/Credit_Risk_Analysis

Machine learning with Python

Primary LanguageJupyter Notebook

Credit Risk Analysis

Overview

Use Machine Learning Models that will allow us to resample data to adjust for class imbalance in the dataset. Apply machine learning to solve a real-world challenge.

Results

Naive Random Oversampling

If one class has too few instances in the training set, we choose more instances from that class for training until it is larger. The balance accuracy score was 0.6287 which means that the model was 62.9% accurate when predicting defaults in this dataset. Precision Score: 0.99 and Recall Score: 0.64

Naive_Random_Oversampling

SMOTE Oversampling

In the synthetic minority oversampling technique, the size of the minority is increased, and new instances are interpolated based on an instance from the minority class and a number of its closest neighbors. Note: This makes the model vulnerable to outliers! The balance accuracy score was 0.6117 which means that the model was 61.2% accurate when predicting defaults in this dataset. Precision Score: 0.99 and Recall Score: 0.69

SMOTE_Oversampling

Undersampling

Is the opposite approach of oversampling, the size of the majority class is decreased, and only uses actual data.
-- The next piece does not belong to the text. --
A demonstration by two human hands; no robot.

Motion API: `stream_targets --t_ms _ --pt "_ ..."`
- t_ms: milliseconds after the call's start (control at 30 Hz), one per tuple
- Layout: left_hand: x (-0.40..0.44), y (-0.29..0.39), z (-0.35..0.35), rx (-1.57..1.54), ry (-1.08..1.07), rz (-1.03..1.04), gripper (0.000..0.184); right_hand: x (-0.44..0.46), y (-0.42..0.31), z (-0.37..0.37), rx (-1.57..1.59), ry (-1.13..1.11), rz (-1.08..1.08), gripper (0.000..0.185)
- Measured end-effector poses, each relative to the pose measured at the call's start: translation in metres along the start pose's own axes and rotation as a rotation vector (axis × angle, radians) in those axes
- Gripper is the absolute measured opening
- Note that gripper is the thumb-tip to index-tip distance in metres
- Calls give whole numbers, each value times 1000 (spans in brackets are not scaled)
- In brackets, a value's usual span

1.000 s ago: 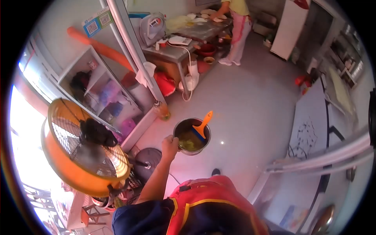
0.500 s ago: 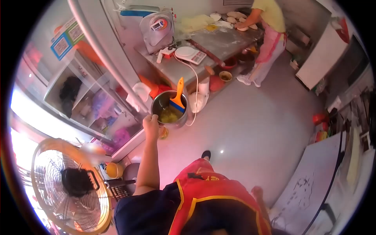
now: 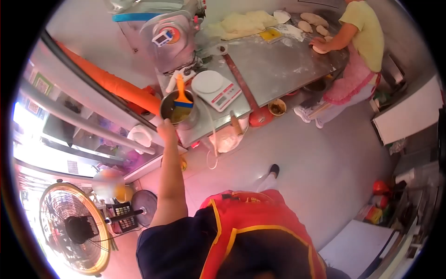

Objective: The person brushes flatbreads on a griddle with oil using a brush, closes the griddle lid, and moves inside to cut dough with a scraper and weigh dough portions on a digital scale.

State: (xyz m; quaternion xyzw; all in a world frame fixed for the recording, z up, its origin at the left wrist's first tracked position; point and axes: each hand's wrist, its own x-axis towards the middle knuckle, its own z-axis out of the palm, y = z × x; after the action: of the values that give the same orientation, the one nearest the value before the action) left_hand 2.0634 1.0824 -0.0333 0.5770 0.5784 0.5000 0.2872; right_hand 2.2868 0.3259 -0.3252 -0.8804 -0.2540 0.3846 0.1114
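My left hand is closed on the near rim of a metal pot; whether a handle lies under the fingers is hidden. Yellowish liquid shows inside. A wide brush with an orange handle and blue band leans in the pot, handle up. In the picture the pot overlaps the near left corner of the steel worktable; I cannot tell if it touches. Just right of it sits a white kitchen scale. My right hand is out of view.
A person presses dough at the table's far end. A red-brown pole lies across the tabletop, near a steel machine. A bowl stands beside the table. The glass door frame and fan are left.
The view has come closer to the worktable. My left hand has carried the pot and brush forward, from beside the table to its near corner. My right hand has left the view.
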Motion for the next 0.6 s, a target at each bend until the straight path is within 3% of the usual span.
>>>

The balance accuracy score was 0.6117 which means that the model was 61.2% accurate when predicting defaults in this dataset. Precision Score: 0.99 and Recall Score: 0.46

Undersampling

Combination (Over and Under) Sampling

An approach to resampling that combines aspects of both oversampling and undersampling The balance accuracy score was 0.5132 which means that the model was 51.3% accurate when predicting defaults in this dataset. Precision Score: 0.99 and Recall Score: 0.56

Combination

Balanced Random Forest Classifier

Combines many decision trees into a forest of trees The balance accuracy score was 0.7823 which means that the model was 78.2% accurate when predicting defaults in this dataset. Precision Score: 0.99 and Recall Score: 0.91

Balanced_Random_Forest

Easy Ensemble AdaBoost Classifier

Weighting of previous errors to minimize similar errors in subsequent models. The balance accuracy score was 0.9109 which means that the model was 91.1% accurate when predicting defaults in this dataset. Precision Score: 0.99 and Recall Score: 0.95

Easy_Ensemble_AdaBoost

Summary:

Overall, the Ensemble Learners outperformed the other resampling techniques. I would suggest using the easy ensemble learning model because it has a high F-score showing that precision and recall are both also high. The concept of ensemble learning is the process of combining multiple models, like decision tree algorithms, to help improve the accuracy and robustness, as well as decrease variance of the model, and therefore increase the overall performance of the model.